Question

The number of words of four letters containing an equal number of vowels and consonants, repetition being allowed is

(a) \[{{105}^{2}}\]

(b) \[210\times 243\]

(c) \[105\times 243\]

(d) None of these

Answer 1

Hint: First of all calculate the ways in which 2 vowels and 2 consonants will be filled in 4 letter words. Then calculate the number of ways in which each place can be filled by consonants and vowels. Finally, multiply all these values to get the total number of words.

Complete step-by-step answer:

Here, we have to find the number of words of four letters containing an equal number of vowels and consonants, and repetition is allowed. First of all, we have to find the number of consonants and vowels in 4 letter words such that both of them are equal.

_ _ _ _ 

Since we have only 4 places to fill with an equal number of vowels and consonants, therefore, we have only 1 way after doing that and that is we have to put 2 vowels at any 2 places out of 4 and put 2 consonants in remaining 2 places in the 4 letter word. 

We can fill two vowels in 2 places out of 4 in the following ways:

V _ _ V

_ V V _ 

V V _ _ etc.

Here V is for vowels. So basically, we need to choose 2 out of 4 places for vowels. So, we get, 

The total number of ways of filling the vowels in 2 out of 4 places \[=^4{{C}_{2}}\]

$ =\dfrac{4!}{2!\left( 4-2 \right)!} $

$ =\dfrac{4!}{2!2!} $

$  =\dfrac{4\times 3}{2} $

$  =6\text{ ways} $

Now, we know that we have a total of 5 vowels in the English language that are a, e, i, o, u.

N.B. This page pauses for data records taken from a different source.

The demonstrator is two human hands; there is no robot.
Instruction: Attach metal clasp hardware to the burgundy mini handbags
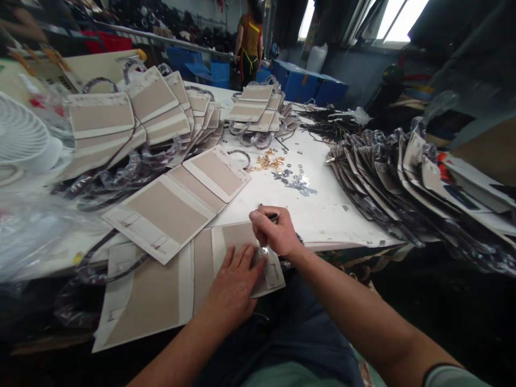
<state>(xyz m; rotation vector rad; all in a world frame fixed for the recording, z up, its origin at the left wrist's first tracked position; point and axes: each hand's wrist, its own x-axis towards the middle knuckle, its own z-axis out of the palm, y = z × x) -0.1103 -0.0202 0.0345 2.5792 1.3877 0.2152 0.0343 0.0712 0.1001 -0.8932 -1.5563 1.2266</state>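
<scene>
A long beige bag panel (157, 293) with pale borders lies across the table's front edge. My left hand (231, 279) rests flat on its right part, fingers slightly spread. Close to these fingertips is a small shiny metal piece (264, 250) on the panel. Just above it, my right hand (276, 228) is closed around a slim tool with a dark handle (273, 217); its working end is hidden by my fingers. Another bag panel (165, 212) overlaps the first at the upper left. A plastic-wrapped bag handle (115, 277) loops out at the left.
Gold fittings (268, 161) and silver metal plates (300, 183) lie loose beyond my hands. Stacked panels (161, 110) stand at the left, and a row of panels (374, 177) at the right. A white fan (24, 131) is far left. A person (250, 45) stands behind the table.
</scene>
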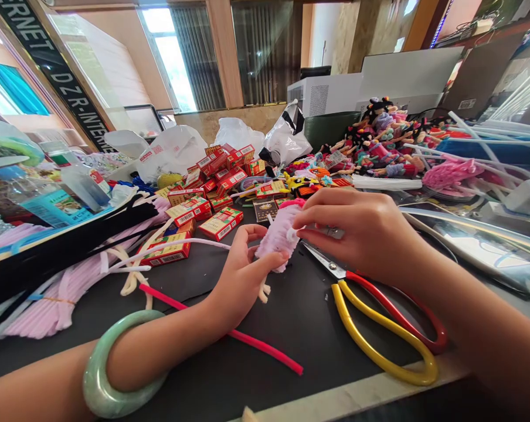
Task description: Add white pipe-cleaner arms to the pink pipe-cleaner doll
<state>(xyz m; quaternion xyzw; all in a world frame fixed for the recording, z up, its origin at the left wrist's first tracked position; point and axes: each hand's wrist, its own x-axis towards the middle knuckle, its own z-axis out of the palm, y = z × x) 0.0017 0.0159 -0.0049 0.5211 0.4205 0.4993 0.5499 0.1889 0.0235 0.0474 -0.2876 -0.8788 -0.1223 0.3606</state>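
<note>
My left hand (243,275) is closed around the lower part of a fuzzy pale pink pipe-cleaner coil (278,234), thumb and fingers wrapped on it. A jade-green bangle (111,375) sits on that wrist. My right hand (357,231) pinches the coil's upper right side with its fingertips pressed together. Scissors (379,316) with one red and one yellow loop handle lie on the black mat just under my right hand. A red pipe cleaner (247,340) lies diagonally beneath my left forearm.
Several small red boxes (216,193) are heaped behind the hands. Bundles of pale pink and black pipe cleaners (63,275) lie at the left. Small dolls (379,140), white plastic bags (177,149) and white stems fill the back. The table edge (335,398) runs near me.
</note>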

So, the first place can be filled by any vowel in 5 ways. Similarly, as the repetition is allowed, second place can also be filled by any vowel in 5 ways.

Hence, we get the total ways in which 2 places can be filled by vowels = 5 x 5 = 25 ways.

Now, we also know that there are a total of 21 consonants in the English language. So, the first place can be filled by any consonants in 21 ways. 

Similarly, as the repetition is allowed, second place can also be filled by any consonants in 21 ways. 

So, we get the total ways in which two remaining places can be filled by consonants = 21 x 21 = 441 ways.

So, we get the total number of words of four letters containing an equal number of vowels and consonants and repetition being allowed \[=^4{{C}_{2}}\times 25\times {{21}^{2}}\]

\[=6\times 25\times 441\]

\[=150\times 441\text{ words}\]

Hence, option (d) is the right answer.   

Note: Here, students often make this mistake of multiplying \[4{{C}_{2}}\] two times, one for selecting 2 places for vowels and another for selecting 2 places for consonants, but this is wrong. When we choose 2 places to fill the vowels/consonants, we will automatically get 2 remaining places to fill consonants/vowels and we need not select them. So \[4{{C}_{2}}\] will come only once. This point must be kept in mind.